Ahmet Altan’ın aklı bölücülerde kalmış…
PKK kampından dönüşte teröristlerin hayatı konusunda duyduğu endişeyi gizlemeyen Ahmet Altan, röportajında şu ibretlik satırlara yer verdi:
“Ben o köy evinin kapısında PKK‘lılar bırakmadım; aynı odayı paylaştığım, konuştuğum şakalaştığım insanları bıraktım. Salih’i, Bozan’ı, Mizgin’i, Jiyan’ı, Roj’u, Adem’i bıraktım. Bir daha operasyon olursa eğer, sonuçlarını içim titreyerek okuyacağımı biliyorum; tanıdık bir isme raslamaktan korkarak…”

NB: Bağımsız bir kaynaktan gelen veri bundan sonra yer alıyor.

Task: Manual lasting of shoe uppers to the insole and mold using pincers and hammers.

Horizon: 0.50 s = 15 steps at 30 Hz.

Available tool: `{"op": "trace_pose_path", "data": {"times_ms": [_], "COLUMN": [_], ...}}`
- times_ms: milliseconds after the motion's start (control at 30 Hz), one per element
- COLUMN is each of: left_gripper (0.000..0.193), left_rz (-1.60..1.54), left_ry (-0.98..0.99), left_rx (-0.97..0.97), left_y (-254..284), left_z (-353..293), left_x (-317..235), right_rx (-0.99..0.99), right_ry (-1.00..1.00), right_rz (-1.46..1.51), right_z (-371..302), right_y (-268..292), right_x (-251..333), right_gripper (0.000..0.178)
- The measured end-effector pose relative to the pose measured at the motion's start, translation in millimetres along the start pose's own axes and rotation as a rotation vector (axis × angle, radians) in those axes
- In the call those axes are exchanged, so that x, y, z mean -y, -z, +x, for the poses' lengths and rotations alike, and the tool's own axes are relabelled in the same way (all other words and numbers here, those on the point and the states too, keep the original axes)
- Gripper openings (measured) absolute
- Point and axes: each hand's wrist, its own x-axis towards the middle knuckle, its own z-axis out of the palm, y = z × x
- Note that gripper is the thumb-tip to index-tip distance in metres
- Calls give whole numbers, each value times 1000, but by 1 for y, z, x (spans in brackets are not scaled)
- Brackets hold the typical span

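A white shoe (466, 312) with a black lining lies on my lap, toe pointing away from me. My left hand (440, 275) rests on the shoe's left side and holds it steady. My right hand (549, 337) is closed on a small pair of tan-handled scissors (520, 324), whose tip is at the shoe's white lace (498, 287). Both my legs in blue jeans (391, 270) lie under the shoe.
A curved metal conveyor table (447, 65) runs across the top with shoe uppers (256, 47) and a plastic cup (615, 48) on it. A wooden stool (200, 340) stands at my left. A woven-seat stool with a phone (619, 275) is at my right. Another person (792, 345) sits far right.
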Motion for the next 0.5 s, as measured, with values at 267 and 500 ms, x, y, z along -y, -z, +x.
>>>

Taraf Gazetesi dağa çıktı!
AKP‘ye yakınlığı ile bilinen Taraf gazetesinin iki yazarı Yasemin Çongar ve Ahmet Altan, Kandil Dağı’na çıkarak PKK‘lı teröristlerle görüştü. Kandil’e nasıl gittiklerini ve nasıl ağırlandıklarını iki tam sayfada roman havasında anlatan Altan ve Çongar, medenileştirme merkezi olarak sundukları örgütün inlerini “eğitim akademisi” olarak nitelendirdi. Yasemin Çongar, Kandil’e gitme amaçlarını,
“PKK üst düzey yönetiminin olası ateşkes, silahsızlanma, eve dönüş konusundaki değerlendirmelerini gerekse sınırötesi operasyonlarla ablukanın örgüt üzerindeki fiziksel ve moral etkisini ilk elden öğrenmek”
olarak açıkladı.
Öcalan’a af isteği!
Verilen binlerce şehidi görmezden gelerek tercümanlığa soyunan Taraf’ın yazarları, PKK’lıların
“Silahı fetişleştirmedik. Silahla Kürdistan’ı fethedeceğiz düşüncesinde değiliz. Silahlar bir takvim biçiminde hareket edilirse bırakılır. Çözümden yanayız. Çözüm olacağına inanıyoruz”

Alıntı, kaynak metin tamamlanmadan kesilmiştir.